[WHAT THE TASK ASKS]
Return all the lines below exactly as written. Drop every picture.
━━ GIVEN MATERIAL
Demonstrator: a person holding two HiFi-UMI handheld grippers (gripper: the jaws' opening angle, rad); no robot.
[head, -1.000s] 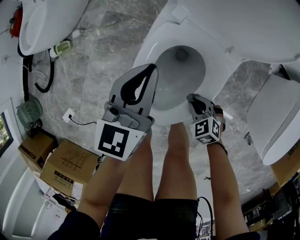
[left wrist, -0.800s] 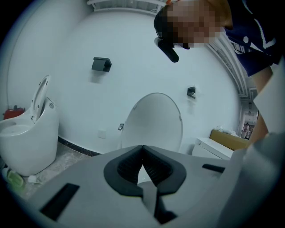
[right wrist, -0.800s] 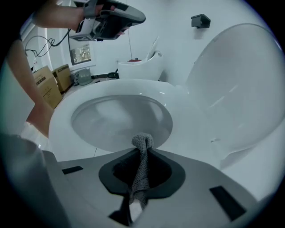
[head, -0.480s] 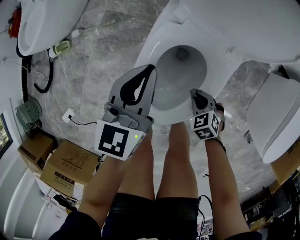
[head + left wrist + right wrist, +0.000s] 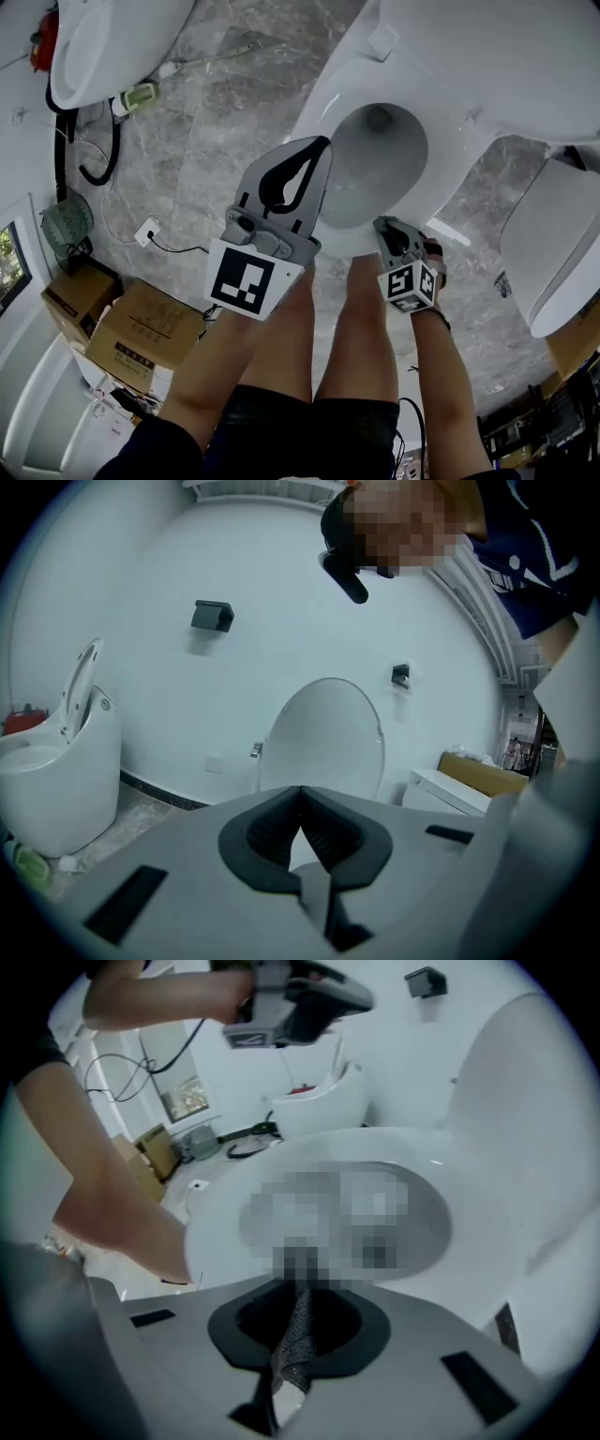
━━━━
[EXERCISE RESPONSE]
Demonstrator: a person holding two HiFi-UMI handheld grippers (gripper: the jaws' opening angle, rad); no robot.
[head, -1.000s] 
[left wrist, -0.800s] 
[right wrist, -0.800s] 
[head, -0.480s] 
[head + left wrist + right wrist, +0.000s] 

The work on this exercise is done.